Work task: Each entry below is to be extracted exactly.

The data:
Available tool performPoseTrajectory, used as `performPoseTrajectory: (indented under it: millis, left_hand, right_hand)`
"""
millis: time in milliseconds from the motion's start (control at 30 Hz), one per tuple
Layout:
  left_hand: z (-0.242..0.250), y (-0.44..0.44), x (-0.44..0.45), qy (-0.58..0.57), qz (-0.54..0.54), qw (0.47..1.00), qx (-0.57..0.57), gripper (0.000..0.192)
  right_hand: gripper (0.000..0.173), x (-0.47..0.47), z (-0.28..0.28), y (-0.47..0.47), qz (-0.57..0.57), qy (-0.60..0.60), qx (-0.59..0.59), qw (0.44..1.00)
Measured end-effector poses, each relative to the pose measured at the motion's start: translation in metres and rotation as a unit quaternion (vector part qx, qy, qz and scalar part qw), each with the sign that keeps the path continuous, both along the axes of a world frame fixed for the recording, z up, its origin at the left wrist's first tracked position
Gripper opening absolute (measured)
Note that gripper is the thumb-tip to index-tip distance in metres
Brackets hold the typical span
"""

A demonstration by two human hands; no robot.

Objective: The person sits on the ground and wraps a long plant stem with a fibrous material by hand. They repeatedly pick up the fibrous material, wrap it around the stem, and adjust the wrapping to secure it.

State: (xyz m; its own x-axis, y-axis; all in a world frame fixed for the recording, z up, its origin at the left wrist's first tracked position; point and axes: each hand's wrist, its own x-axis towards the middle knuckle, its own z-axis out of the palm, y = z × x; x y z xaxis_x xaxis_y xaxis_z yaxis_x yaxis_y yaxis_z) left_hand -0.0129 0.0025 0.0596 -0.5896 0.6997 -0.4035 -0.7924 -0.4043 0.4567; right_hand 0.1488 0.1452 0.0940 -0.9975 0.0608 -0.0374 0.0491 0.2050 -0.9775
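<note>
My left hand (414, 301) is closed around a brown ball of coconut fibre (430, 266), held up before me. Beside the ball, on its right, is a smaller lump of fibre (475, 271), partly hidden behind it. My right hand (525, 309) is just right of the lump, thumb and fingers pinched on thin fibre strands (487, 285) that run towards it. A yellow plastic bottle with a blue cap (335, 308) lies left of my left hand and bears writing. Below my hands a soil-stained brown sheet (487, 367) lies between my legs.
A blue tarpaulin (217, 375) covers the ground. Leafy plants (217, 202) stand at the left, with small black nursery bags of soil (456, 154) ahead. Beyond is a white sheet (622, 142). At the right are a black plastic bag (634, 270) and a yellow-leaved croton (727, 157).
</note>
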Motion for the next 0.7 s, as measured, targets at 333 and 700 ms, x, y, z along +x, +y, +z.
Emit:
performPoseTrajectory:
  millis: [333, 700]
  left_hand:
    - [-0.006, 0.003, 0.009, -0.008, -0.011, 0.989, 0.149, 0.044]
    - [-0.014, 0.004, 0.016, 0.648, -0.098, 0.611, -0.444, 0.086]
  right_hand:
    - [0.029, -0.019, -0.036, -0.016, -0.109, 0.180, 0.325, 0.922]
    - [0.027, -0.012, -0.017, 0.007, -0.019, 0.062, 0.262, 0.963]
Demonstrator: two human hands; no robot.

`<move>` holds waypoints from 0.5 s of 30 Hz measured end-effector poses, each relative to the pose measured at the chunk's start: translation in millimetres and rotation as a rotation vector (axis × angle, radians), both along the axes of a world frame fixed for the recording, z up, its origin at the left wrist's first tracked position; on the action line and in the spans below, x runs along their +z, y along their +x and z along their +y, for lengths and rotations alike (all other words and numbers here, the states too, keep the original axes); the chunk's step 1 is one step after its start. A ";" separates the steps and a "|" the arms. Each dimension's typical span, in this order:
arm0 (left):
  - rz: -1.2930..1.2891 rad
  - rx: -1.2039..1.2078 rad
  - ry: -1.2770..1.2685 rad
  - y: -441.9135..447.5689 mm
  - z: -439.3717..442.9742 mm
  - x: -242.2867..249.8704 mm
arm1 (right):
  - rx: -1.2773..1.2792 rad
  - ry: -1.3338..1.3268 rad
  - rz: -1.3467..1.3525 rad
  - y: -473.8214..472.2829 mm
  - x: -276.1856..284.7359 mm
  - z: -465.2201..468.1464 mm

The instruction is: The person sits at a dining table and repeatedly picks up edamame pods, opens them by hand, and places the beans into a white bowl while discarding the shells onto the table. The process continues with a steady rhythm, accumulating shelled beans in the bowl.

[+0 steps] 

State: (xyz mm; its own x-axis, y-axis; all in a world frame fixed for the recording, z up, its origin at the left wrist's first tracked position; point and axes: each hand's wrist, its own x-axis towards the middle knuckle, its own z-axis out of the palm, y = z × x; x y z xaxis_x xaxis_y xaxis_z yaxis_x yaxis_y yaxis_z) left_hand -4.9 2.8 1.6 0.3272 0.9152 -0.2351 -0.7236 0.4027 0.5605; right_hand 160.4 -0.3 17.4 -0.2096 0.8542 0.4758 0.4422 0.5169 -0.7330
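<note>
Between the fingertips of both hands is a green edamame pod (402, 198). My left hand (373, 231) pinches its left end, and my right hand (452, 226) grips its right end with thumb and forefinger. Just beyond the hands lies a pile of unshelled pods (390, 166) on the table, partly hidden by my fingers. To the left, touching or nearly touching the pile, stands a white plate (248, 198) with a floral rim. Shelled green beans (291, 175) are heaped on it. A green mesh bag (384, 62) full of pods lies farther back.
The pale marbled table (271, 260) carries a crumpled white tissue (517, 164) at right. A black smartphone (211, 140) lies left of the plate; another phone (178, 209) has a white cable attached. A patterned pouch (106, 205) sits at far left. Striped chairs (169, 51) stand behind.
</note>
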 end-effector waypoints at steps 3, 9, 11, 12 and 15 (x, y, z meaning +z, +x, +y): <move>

Solution to this exercise:
Available tool performPoseTrajectory, used as `performPoseTrajectory: (indented under it: millis, left_hand, right_hand)`
"""
millis: time in milliseconds from the motion's start (control at 30 Hz), one per tuple
Layout:
  left_hand: z (-0.242..0.250), y (-0.44..0.44), x (-0.44..0.45), qy (-0.58..0.57), qz (-0.54..0.54), qw (0.47..1.00), qx (-0.57..0.57), gripper (0.000..0.192)
  right_hand: gripper (0.000..0.173), x (-0.47..0.47), z (-0.28..0.28), y (-0.47..0.47), qz (-0.57..0.57), qy (-0.60..0.60), qx (-0.59..0.59), qw (0.44..1.00)
Measured end-effector poses, each relative to the pose measured at the motion's start: translation in metres and rotation as a unit quaternion (vector part qx, qy, qz and scalar part qw), each with the sign that keeps the path continuous, both along the axes of a world frame fixed for the recording, z up, its origin at the left wrist's first tracked position
Gripper opening absolute (measured)
Note that gripper is the thumb-tip to index-tip distance in metres
Brackets hold the typical span
"""

A demonstration by two human hands; no robot.

Objective: The person sits on the ground and wraps a long plant stem with a fibrous material by hand. They repeatedly pick up the fibrous material, wrap it around the stem, and adjust the wrapping to secure it.

State: (xyz m; its own x-axis, y-axis; all in a world frame fixed for the recording, z up, its origin at the left wrist's first tracked position; point and axes: each hand's wrist, its own x-axis towards the middle knuckle, its own z-axis out of the palm, y = z × x; x y z xaxis_x xaxis_y xaxis_z yaxis_x yaxis_y yaxis_z) left_hand -0.0129 0.0025 0.0596 -0.5896 0.6997 -0.4035 -0.7924 -0.4043 0.4567; right_hand 0.1488 0.1452 0.0940 -0.9975 0.0608 -0.0374 0.0491 0.2050 -0.9775
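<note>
My left hand (414, 301) is closed around a brown ball of coconut fibre (430, 266), held up before me. Beside the ball, on its right, is a smaller lump of fibre (475, 271), partly hidden behind it. My right hand (525, 309) is just right of the lump, thumb and fingers pinched on thin fibre strands (487, 285) that run towards it. A yellow plastic bottle with a blue cap (335, 308) lies left of my left hand and bears writing. Below my hands a soil-stained brown sheet (487, 367) lies between my legs.
A blue tarpaulin (217, 375) covers the ground. Leafy plants (217, 202) stand at the left, with small black nursery bags of soil (456, 154) ahead. Beyond is a white sheet (622, 142). At the right are a black plastic bag (634, 270) and a yellow-leaved croton (727, 157).
</note>
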Motion for the next 0.7 s, as measured, targets at 333 and 700 ms, x, y, z along +x, +y, +z.
Emit:
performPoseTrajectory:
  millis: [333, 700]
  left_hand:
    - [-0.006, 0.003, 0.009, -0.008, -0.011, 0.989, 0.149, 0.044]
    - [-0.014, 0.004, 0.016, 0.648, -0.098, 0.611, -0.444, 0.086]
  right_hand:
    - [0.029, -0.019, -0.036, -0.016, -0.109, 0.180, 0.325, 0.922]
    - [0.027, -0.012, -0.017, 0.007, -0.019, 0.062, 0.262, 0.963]
Demonstrator: two human hands; no robot.

`<move>` holds waypoints from 0.5 s of 30 Hz measured end-effector poses, each relative to the pose measured at the chunk's start: translation in millimetres and rotation as a rotation vector (axis × angle, radians), both along the axes of a world frame fixed for the recording, z up, its origin at the left wrist's first tracked position; on the action line and in the spans below, x runs along their +z, y along their +x and z along their +y, for lengths and rotations alike (all other words and numbers here, the states too, keep the original axes); the chunk's step 1 is one step after its start. A ";" separates the steps and a "|" the arms. Each dimension's typical span, in this order:
arm0 (left):
  - rz: -1.2930..1.2891 rad
  - rx: -1.2039..1.2078 rad
  - ry: -1.2770..1.2685 rad
  - y: -441.9135..447.5689 mm
  - z: -439.3717..442.9742 mm
  - x: -242.2867..249.8704 mm
arm1 (right):
  - rx: -1.2773..1.2792 rad
  - ry: -1.3338..1.3268 rad
  - rz: -1.3467..1.3525 rad
  - y: -473.8214..472.2829 mm
  - x: -276.1856..284.7359 mm
  - z: -465.2201..468.1464 mm

The instruction is: The person sits at a dining table and repeatedly picks up edamame pods, opens them by hand, and places the beans into a white bowl while discarding the shells onto the table. The process continues with a steady rhythm, accumulating shelled beans in the bowl.

[+0 steps] 

State: (xyz mm; its own x-axis, y-axis; all in a world frame fixed for the recording, z up, its origin at the left wrist's first tracked position; point and axes: each hand's wrist, its own x-axis towards the middle knuckle, its own z-axis out of the palm, y = z × x; x y z xaxis_x xaxis_y xaxis_z yaxis_x yaxis_y yaxis_z) left_hand -4.9 2.8 1.6 0.3272 0.9152 -0.2351 -0.7236 0.4027 0.5605; right_hand 160.4 -0.3 17.4 -0.2096 0.8542 0.4758 0.4422 0.5169 -0.7330
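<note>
Between the fingertips of both hands is a green edamame pod (402, 198). My left hand (373, 231) pinches its left end, and my right hand (452, 226) grips its right end with thumb and forefinger. Just beyond the hands lies a pile of unshelled pods (390, 166) on the table, partly hidden by my fingers. To the left, touching or nearly touching the pile, stands a white plate (248, 198) with a floral rim. Shelled green beans (291, 175) are heaped on it. A green mesh bag (384, 62) full of pods lies farther back.
The pale marbled table (271, 260) carries a crumpled white tissue (517, 164) at right. A black smartphone (211, 140) lies left of the plate; another phone (178, 209) has a white cable attached. A patterned pouch (106, 205) sits at far left. Striped chairs (169, 51) stand behind.
</note>
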 end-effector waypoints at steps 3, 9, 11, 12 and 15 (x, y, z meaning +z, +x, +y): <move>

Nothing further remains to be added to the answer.